So what I am saying to you in all of the above, is - what we are really talking about with the crucifixion story, is the letters of Paul, and his belief that OT scripture revealed to him a fact of prophecy saying that the messiah would be persecuted, rejected, betrayed, and perhaps even put to death by his own Jewish people.


There is a certain thing and a wrong thing in what you say. The correct view is that if we have to look for a basis on which an alleged inventor of the Jesus myth could act, it would be found in the Hebrew tradition. We can dismiss the pagan mentality in which a god suffering punishment devoted to slaves or malefactors is unthinkable. This was a scandal to the Hellenic mentality, as seen in the objections of Celsus, for example.

But you are wrong to believe that Christians could find the figure of a crucified Messiah in Jewish thought of the age. You refer to Paul and the texts of Psalms 22 and Isaiah 53, which are the only ones in which the concept of a suffering servant of the Lord appears -IIRC. But you are wrong when you say that these texts speak about the Messiah. Neither Psalms nor Isaiah say anything about Messiah. Nor any cross. "Pierced hands and feet" has different translations and get different interpretations.

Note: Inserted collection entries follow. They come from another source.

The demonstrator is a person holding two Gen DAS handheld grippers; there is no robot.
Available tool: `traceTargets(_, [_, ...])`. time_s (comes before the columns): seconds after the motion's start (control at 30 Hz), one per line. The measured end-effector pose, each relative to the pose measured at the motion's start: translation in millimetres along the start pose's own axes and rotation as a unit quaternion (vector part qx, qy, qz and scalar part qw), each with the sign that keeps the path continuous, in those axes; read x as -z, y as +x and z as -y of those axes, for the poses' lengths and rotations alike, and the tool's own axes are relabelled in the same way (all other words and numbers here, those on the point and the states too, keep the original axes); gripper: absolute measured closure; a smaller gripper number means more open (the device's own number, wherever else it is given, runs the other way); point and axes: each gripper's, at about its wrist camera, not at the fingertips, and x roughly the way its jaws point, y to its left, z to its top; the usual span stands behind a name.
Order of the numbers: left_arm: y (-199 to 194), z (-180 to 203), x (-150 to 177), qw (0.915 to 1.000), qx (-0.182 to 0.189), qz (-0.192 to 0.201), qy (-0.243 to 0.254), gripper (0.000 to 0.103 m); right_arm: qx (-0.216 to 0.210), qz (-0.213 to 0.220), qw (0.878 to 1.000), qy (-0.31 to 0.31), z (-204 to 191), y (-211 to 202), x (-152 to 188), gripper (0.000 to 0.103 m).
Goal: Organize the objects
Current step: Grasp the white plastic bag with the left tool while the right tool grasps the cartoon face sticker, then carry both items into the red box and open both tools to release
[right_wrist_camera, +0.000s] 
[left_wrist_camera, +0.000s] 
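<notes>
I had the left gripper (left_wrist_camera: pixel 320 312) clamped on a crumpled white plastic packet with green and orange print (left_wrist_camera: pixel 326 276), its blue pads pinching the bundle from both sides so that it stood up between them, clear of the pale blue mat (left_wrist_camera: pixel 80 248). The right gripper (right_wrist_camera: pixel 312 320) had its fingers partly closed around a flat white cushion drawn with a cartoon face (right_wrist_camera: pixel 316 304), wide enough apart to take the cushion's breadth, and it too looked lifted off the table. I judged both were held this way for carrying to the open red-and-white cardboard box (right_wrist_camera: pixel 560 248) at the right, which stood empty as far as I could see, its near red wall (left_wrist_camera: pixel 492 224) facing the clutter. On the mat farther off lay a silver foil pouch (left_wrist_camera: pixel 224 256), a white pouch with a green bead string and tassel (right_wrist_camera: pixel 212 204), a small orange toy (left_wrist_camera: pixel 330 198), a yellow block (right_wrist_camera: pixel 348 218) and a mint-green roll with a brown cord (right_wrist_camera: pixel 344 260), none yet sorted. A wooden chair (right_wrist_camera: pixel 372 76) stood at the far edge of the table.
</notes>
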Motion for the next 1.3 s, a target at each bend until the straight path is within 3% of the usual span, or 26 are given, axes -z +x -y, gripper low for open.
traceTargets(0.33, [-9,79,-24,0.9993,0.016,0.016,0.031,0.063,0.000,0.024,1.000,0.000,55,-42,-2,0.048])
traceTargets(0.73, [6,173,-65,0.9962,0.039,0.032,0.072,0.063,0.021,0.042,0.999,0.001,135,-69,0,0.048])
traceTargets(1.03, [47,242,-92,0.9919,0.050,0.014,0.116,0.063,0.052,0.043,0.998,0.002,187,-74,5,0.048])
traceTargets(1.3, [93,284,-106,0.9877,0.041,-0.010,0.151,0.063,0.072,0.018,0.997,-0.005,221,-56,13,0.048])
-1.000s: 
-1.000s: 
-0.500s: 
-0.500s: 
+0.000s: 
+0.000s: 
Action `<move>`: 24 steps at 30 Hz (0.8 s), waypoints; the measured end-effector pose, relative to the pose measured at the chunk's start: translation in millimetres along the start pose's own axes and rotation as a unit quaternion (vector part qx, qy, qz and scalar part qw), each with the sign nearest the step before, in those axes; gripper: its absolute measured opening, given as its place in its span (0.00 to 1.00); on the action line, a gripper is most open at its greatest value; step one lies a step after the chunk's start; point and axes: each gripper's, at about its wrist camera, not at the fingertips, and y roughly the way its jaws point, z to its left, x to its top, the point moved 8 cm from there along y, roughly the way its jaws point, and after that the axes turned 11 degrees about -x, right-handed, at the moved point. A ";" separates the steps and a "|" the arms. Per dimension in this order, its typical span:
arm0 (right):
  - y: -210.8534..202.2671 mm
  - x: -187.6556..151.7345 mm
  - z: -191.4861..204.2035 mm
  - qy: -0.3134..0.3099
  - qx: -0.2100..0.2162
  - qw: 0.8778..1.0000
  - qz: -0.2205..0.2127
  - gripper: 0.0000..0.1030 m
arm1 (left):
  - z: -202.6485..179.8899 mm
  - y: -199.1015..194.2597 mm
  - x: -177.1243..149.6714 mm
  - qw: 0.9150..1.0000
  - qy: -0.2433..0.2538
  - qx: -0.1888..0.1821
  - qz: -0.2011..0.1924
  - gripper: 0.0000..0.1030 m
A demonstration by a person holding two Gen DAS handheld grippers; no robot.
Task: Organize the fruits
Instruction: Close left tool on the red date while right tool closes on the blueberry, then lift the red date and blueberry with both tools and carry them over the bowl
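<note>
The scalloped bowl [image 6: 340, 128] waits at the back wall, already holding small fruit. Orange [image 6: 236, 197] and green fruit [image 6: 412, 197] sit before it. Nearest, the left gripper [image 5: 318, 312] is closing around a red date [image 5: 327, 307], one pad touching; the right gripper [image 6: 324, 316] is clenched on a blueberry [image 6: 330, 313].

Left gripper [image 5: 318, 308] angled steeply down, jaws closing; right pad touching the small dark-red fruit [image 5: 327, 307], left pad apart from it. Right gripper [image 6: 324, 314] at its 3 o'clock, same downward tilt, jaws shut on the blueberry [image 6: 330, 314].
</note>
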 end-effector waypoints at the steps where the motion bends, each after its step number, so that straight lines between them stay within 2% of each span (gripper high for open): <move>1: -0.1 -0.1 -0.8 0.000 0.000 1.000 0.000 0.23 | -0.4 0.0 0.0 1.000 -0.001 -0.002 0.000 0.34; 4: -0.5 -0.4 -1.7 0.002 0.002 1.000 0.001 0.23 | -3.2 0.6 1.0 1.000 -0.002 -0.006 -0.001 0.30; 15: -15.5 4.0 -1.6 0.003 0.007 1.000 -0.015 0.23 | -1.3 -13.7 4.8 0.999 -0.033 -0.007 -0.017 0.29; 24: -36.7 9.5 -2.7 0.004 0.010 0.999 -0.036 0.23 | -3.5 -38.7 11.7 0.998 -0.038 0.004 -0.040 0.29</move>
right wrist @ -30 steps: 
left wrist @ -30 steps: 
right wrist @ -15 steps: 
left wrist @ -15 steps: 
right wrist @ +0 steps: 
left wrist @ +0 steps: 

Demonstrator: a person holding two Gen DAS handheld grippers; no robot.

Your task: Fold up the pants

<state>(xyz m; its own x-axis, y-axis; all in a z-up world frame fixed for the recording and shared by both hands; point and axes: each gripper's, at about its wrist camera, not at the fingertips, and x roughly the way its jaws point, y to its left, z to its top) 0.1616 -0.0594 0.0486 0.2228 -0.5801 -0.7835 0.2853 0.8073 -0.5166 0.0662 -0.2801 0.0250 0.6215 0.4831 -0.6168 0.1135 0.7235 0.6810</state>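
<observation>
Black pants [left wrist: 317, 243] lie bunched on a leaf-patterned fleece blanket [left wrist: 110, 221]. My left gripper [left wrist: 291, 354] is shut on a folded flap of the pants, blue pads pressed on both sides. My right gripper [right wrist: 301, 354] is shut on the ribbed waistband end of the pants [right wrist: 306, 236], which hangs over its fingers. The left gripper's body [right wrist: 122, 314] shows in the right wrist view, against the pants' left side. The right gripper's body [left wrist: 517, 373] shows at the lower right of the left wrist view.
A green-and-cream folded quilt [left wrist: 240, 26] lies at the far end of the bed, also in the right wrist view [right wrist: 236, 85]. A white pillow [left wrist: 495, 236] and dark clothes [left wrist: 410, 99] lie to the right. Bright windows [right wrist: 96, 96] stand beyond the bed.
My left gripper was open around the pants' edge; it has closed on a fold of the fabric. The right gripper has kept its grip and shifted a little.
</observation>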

Therefore, the idea of a crucified Messiah is alien to the Jewish mind at the time and had to be invented by Christians by manipulating the meaning of biblical texts. This invention could been made without any real event, in vacuo, as the miticists think, or as a way to justify the failure and humiliating end of a real individual. I.e. post evento.

Both alternative interpretations are possible. But I find the post evento interpretation more plausible. The key of the issue is the cross. A Jewish sect in the First Century could have invented a thousand ways to put an end to his Mesías and blame the Jews without making him to die on a cross. It is more simple and natural to think that the followers of crucified Mesías (or prophet or whatever he was) devote themselves to a frantic search for a biblical "prophecy" that would overtake the evident failure of their hopes.

I don't know if I am sure with the "60-40" or "66-34" of certainty. But I believe that if we have to choose between these two interpretations, I find one of them more plausible than the other. If you want to maintain a strict scepticism, it is all right for me. Even though I will continue to believe that Jesus of Galilee probably existed, this issue has not relevance for me. I have said yet I am not Christian. This is the Christians problem and I don't know why some atheists are so overexcited with it.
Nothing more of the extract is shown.